Print this span of the material below exactly: the line with "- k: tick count", the line with "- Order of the", and every line between them, but nothing else.

::: Dataset records :::

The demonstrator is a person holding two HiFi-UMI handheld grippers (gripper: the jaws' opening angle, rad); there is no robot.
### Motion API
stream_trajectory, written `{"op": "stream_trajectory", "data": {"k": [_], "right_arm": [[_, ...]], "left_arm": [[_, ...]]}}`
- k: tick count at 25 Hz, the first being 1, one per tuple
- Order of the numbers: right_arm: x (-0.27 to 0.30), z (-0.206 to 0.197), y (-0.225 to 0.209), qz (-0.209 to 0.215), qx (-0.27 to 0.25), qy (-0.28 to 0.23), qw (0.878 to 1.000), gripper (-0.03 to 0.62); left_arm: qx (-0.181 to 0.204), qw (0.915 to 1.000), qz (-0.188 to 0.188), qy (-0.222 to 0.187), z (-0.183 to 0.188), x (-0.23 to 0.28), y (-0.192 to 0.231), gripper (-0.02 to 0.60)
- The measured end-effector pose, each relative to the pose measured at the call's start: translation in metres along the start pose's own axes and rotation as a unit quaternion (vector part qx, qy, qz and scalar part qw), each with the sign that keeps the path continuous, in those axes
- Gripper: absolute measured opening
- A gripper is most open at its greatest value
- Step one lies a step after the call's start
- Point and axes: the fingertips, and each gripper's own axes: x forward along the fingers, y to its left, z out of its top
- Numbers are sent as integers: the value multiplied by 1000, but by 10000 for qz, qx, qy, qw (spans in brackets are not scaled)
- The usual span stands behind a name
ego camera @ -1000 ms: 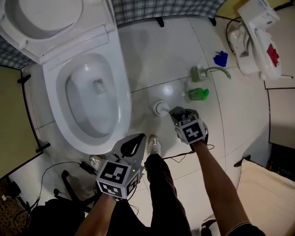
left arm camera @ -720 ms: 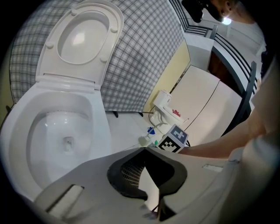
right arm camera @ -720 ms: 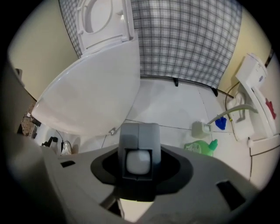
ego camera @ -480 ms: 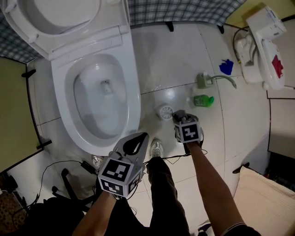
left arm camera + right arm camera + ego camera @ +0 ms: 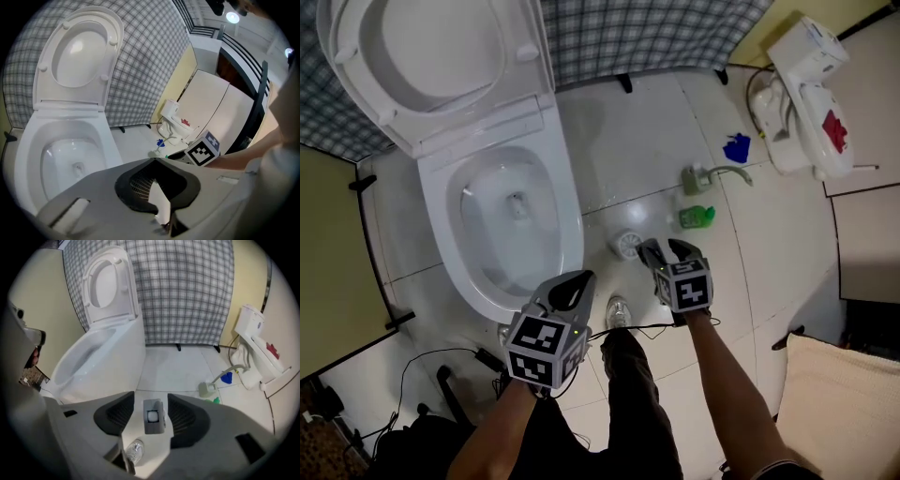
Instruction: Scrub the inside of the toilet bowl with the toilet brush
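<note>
Zero grip on the toilet brush right now.

- right gripper: fingers well apart, have just been opening, pads clear of everything. The brush stands on the floor below and past the fingertips. It shows end-on in the gap between them and touches neither.
- left gripper: fingers closed tip to tip, empty. The toilet bowl is just ahead and left of them, lid up.

Risks, my read:
- Closing from this height probably catches air or only clips the handle top, so the brush tips or skids on the tile.
- The green bottle is near, just beyond the right fingers. A sideways approach could knock it over.
- The cable runs behind the fingers by the shoe, so there's a snag risk.
- A weak pinch could drop the brush on the way to the bowl.

Can't make out:
- Brush head and handle length, because it's seen end-on.
- Whether it sits in a separate stand.
- Head view puts it beside the right gripper's left finger, so true alignment is unclear.
</note>
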Motion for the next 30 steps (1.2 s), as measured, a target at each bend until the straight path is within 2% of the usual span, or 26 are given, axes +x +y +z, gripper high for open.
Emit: {"op": "stream_trajectory", "data": {"k": [4, 9, 12, 15, 17, 19, 23, 30], "right_arm": [[-69, 47, 27, 199, 90, -411, 9989, 241], [-174, 135, 74, 519, 159, -1347, 9894, 241], [-232, 181, 107, 805, 209, -1905, 9781, 241], [-286, 226, 136, 1132, 141, -2512, 9612, 239], [-319, 246, 155, 1296, -8, -2806, 9510, 232], [-347, 260, 175, 1411, -189, -2999, 9433, 198], [-391, 288, 211, 1650, -464, -3334, 9271, 198], [-433, 304, 259, 2079, -875, -3750, 8992, 186]], "left_arm": [[306, 9995, 58, -13, 40, -32, -10, 11], [611, 9967, 175, -505, 119, -96, -23, 10], [832, 9927, 331, -812, 157, -138, -29, 9], [1160, 9845, 534, -1200, 202, -181, -40, 10], [1232, 9794, 608, -1479, 226, -211, -48, 11], [1217, 9755, 645, -1714, 240, -240, -55, 11], [1207, 9690, 834, -1990, 252, -285, -58, 10], [1018, 9557, 1155, -2509, 260, -340, -56, 9]]}}
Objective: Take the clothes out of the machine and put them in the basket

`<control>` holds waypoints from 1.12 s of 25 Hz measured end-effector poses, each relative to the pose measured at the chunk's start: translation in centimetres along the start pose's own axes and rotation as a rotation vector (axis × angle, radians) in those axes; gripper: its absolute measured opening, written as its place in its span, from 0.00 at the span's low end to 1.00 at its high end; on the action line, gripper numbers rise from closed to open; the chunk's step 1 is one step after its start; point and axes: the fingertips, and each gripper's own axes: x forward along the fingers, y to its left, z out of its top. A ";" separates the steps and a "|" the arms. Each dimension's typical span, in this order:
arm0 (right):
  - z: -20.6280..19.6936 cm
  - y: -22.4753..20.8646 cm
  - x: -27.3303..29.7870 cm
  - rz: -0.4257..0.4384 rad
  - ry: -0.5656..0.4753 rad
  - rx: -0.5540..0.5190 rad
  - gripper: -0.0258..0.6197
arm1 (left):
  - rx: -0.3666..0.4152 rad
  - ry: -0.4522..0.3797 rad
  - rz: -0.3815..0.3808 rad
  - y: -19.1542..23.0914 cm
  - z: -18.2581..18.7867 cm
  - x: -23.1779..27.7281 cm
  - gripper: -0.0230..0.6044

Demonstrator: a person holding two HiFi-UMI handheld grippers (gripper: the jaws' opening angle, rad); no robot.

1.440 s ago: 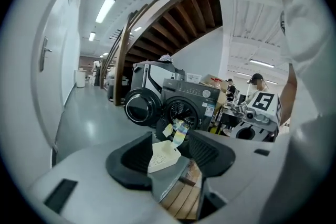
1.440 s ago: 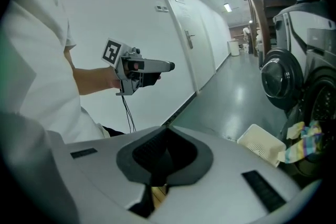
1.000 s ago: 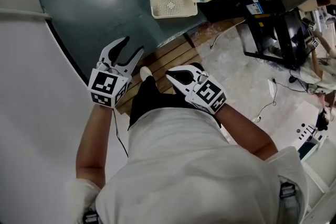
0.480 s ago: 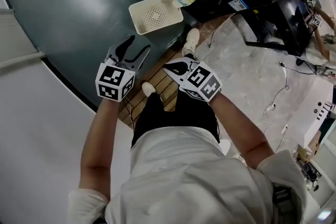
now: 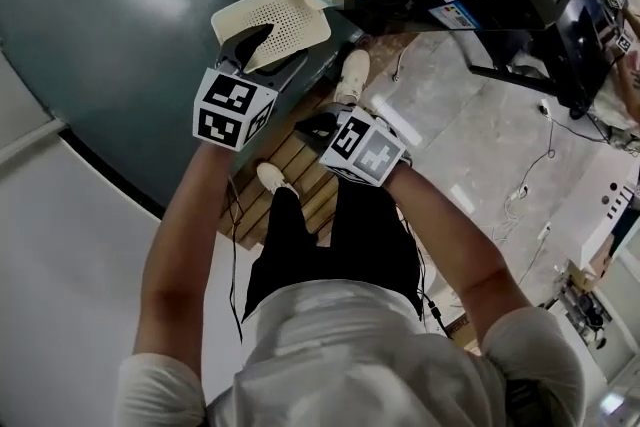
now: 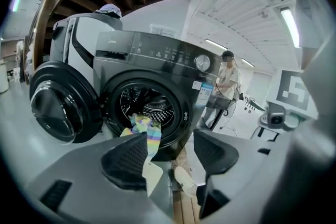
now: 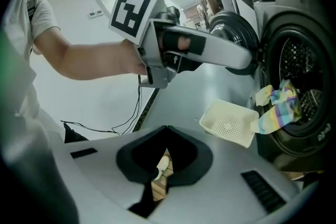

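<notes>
The dark washing machine (image 6: 157,60) stands with its round door (image 6: 58,107) swung open to the left. Striped pastel clothes (image 6: 144,128) hang out of the drum mouth (image 7: 281,105). A cream perforated basket (image 5: 270,15) sits on the floor below them (image 7: 229,123). My left gripper (image 5: 268,55) hovers at the basket's near edge, aimed at the drum (image 6: 170,152); its jaws have just been opening and hold nothing. My right gripper (image 5: 315,125) trails lower right, over the wooden boards, jaws closed together and empty (image 7: 167,131).
A wooden slatted platform (image 5: 300,165) lies under my feet by the machine's front. Cables (image 5: 520,200) run over the pale floor to the right, near black stands. A person (image 6: 227,78) stands behind the machine. A white wall base curves along the left.
Both grippers have moved forward and down toward the basket and machine. The left gripper's jaws stand wider apart than before. The basket now lies right under the left fingertips.
</notes>
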 end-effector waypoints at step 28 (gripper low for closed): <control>-4.1 -17.2 1.8 0.046 0.165 0.042 0.04 | 0.116 0.194 0.024 10.0 -3.9 33.5 0.64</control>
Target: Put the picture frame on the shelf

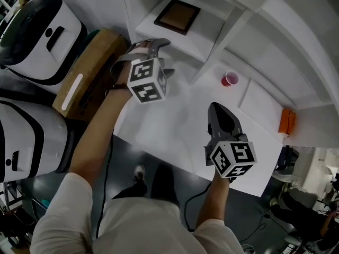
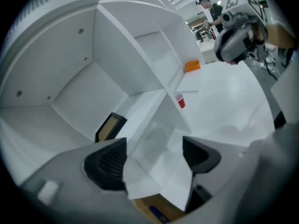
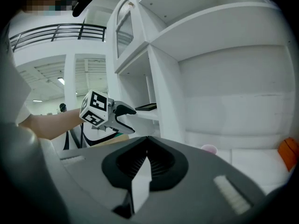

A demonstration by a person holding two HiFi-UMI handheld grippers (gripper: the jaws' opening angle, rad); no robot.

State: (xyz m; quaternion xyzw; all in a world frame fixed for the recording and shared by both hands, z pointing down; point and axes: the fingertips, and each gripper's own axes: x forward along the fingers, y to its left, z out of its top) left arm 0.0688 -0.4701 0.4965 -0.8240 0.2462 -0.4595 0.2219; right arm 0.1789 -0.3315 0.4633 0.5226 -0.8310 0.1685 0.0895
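centre left: left gripper [image 1: 168, 57], jaws apart and holding nothing, just beside the shelf [image 1: 206, 36]. upper centre: picture frame [image 1: 177, 16] lying flat on that shelf, likely already placed. best to pull straight back, keeping clear of the frame's near edge. lower right: right gripper [image 1: 218, 110], jaws closed together, empty.

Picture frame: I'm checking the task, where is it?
Head view, top centre: the picture frame lies flat on the white shelf, just beyond the open left gripper.
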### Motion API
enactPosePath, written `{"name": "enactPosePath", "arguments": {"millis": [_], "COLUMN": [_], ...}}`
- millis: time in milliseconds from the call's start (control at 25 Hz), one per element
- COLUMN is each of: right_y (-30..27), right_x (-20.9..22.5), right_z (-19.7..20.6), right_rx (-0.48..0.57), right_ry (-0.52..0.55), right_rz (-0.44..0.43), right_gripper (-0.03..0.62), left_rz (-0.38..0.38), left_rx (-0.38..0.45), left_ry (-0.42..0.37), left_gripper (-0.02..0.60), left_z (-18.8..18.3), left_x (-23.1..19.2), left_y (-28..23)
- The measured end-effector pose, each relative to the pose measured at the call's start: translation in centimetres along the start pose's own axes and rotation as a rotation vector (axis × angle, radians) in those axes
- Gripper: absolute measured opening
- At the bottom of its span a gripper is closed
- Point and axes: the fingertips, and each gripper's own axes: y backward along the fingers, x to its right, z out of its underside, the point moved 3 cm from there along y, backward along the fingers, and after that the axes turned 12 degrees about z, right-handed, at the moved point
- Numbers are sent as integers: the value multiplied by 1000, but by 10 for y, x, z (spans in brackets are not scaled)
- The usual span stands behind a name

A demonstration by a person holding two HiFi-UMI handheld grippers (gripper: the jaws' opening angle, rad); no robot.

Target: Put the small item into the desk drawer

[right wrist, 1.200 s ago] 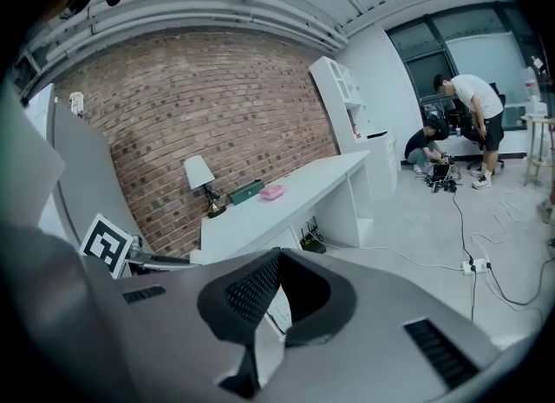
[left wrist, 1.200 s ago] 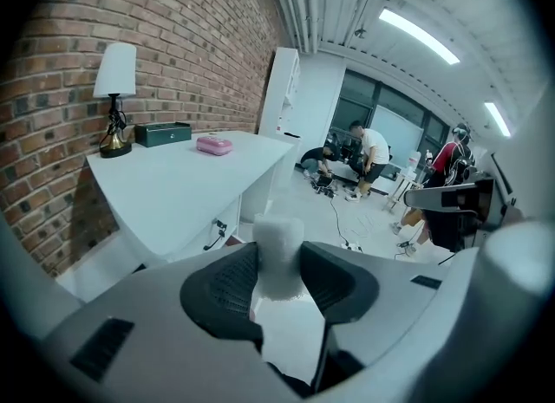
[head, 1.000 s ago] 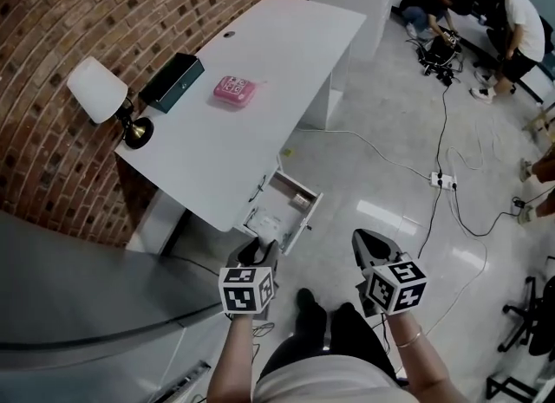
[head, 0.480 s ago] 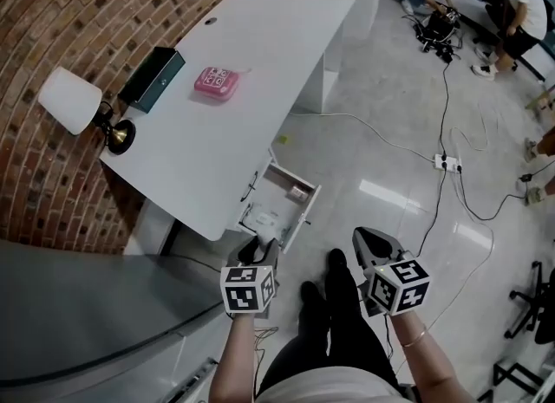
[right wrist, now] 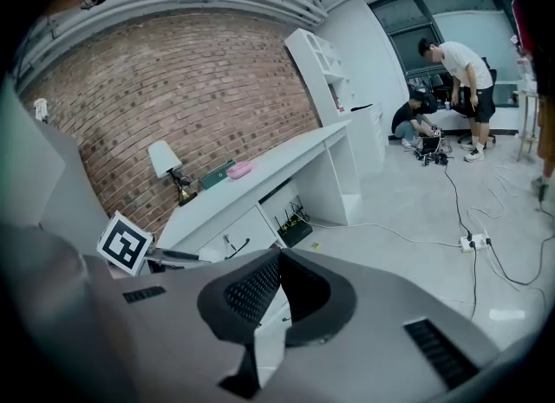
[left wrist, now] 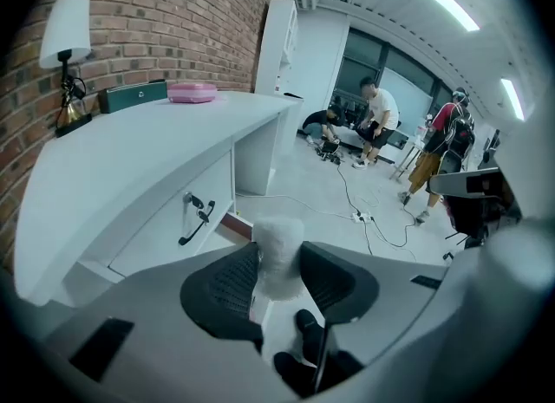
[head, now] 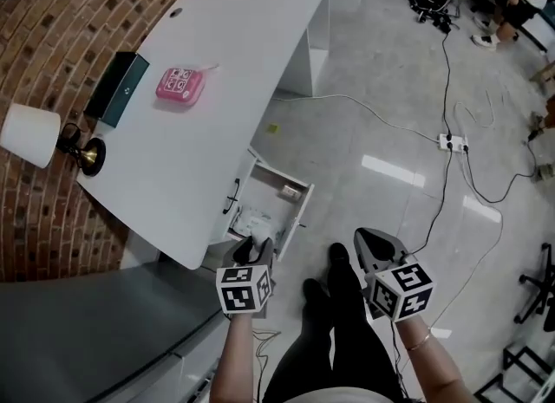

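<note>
Two handheld grippers hang low in the head view, either side of the person's dark trouser legs [head: 334, 323]. The left gripper [head: 252, 250] has its jaws closed on the small white fuzzy item [left wrist: 277, 250]; in the left gripper view the item stands upright between the dark ribbed pads and rises above their tips. The right gripper [right wrist: 277, 258] has its jaws brought together at the tips with nothing between them.

The left gripper sits just beside the near corner of the open drawer [head: 303, 211], which juts out from under the long edge of the white desk [head: 225, 55] over the grey floor [head: 381, 115]. Some pale papers and one small object lie inside the drawer. A black handle [head: 232, 195] shows on the desk front at the drawer's inner side.

The desk runs diagonally, its far long edge against a brick wall [head: 52, 29]. On its top, well apart from the drawer, are a pink case [head: 180, 85], a dark green box [head: 115, 89] and a lamp with a white shade [head: 30, 133]. A grey cabinet top [head: 87, 323] bounds the space on the person's left, near the left gripper.

To the right of the drawer, open floor stretches out to a white cable [head: 347, 107] and a power strip [head: 453, 143], with dark cables trailing beyond. People work at the far end of the room.
</note>
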Motion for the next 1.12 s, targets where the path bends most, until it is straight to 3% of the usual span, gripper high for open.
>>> {"name": "enactPosePath", "arguments": {"millis": [600,1120], "right_y": [-120,-186], "right_x": [79,118], "right_z": [57,114], "right_rx": [-121,-175], "right_ry": [-47,-136], "right_rz": [-6,2], "right_gripper": [8,8], "left_rz": [-1,-26], "left_rx": [-179,-369], "left_ry": [-22,-124], "left_gripper": [176,176], "left_z": [26,74], "left_x": [-56,-118], "left_y": [-181,-313]}}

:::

Reply:
- k: tick count at 25 Hz, the first being 1, one per tuple
- Order of the numbers: right_arm: x (-0.27 to 0.30), z (-0.206 to 0.197), y (-0.225 to 0.209), qz (-0.209 to 0.215), qx (-0.27 to 0.25), qy (-0.28 to 0.23), qw (0.878 to 1.000), gripper (-0.03 to 0.62); left_arm: qx (-0.181 to 0.204), qw (0.915 to 1.000), qz (-0.188 to 0.188), qy (-0.222 to 0.187), z (-0.183 to 0.188), x (-0.23 to 0.28), y (-0.192 to 0.231), gripper (-0.02 to 0.60)

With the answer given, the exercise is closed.